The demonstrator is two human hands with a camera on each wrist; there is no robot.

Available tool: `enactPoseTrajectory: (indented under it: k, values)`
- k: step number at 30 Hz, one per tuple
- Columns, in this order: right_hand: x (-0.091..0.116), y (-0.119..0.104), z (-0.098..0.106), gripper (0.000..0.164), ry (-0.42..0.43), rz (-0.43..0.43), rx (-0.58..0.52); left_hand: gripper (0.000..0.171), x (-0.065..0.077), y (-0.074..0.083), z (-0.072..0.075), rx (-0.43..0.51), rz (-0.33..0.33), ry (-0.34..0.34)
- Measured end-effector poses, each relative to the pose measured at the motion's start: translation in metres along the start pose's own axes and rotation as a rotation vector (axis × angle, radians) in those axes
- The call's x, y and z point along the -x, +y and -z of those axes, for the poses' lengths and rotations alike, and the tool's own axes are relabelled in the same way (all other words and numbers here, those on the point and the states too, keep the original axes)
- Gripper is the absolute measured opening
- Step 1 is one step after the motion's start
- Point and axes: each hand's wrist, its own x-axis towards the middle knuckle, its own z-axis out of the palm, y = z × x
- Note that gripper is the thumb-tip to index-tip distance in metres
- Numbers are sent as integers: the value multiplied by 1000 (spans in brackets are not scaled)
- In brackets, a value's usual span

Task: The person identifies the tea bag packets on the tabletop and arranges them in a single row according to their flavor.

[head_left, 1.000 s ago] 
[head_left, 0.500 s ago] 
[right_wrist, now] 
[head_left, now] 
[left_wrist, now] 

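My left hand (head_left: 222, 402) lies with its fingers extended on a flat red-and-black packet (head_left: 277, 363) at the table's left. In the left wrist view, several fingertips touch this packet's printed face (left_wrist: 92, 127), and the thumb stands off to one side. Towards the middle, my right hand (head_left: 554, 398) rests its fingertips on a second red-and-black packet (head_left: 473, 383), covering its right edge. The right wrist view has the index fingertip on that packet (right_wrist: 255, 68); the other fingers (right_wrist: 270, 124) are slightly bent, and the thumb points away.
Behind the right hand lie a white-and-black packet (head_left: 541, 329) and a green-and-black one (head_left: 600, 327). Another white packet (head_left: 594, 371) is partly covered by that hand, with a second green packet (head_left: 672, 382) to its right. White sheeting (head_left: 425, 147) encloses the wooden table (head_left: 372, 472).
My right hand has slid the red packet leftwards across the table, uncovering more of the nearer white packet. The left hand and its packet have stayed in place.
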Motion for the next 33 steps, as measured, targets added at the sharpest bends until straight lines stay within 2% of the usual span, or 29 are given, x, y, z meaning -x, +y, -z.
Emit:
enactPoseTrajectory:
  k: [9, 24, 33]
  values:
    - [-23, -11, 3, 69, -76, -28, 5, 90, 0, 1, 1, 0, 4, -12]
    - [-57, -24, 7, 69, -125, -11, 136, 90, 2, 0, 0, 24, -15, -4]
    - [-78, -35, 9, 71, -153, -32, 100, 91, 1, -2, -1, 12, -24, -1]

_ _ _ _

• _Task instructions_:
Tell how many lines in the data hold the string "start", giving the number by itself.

• _Solution_:
2